TASK STATEMENT: Below are entries; count the lines among them that contain the word "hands", and give only the count.

__________

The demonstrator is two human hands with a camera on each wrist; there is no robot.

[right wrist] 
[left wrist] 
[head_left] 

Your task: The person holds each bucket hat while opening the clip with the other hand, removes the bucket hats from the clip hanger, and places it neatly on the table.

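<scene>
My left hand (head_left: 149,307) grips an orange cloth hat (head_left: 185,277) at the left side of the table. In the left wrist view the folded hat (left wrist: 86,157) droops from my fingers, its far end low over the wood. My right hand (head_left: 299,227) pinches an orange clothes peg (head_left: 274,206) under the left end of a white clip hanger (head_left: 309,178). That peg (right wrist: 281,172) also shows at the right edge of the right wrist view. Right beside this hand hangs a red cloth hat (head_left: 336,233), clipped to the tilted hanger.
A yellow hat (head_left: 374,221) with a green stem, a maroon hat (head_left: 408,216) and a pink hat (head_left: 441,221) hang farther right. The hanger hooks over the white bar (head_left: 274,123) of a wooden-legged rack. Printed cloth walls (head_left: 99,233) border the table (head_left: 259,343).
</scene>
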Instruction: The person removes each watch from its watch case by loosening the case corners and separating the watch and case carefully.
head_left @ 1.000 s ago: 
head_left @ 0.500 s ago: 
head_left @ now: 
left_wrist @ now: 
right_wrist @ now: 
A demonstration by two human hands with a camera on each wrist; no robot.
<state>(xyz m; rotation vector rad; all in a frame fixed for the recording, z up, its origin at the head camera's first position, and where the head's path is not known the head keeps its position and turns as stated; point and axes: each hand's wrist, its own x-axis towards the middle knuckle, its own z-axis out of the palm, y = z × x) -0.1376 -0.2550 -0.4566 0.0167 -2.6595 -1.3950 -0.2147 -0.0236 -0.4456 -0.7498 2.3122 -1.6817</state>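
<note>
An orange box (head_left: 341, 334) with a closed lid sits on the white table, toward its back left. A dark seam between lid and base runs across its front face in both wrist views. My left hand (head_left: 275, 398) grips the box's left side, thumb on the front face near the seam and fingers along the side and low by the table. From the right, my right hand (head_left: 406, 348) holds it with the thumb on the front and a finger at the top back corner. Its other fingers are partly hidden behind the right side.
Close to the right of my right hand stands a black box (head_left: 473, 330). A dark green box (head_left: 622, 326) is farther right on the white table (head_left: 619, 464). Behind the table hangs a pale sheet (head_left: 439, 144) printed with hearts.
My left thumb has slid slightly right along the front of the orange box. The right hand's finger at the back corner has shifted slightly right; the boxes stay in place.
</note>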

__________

RESPONSE BELOW: 2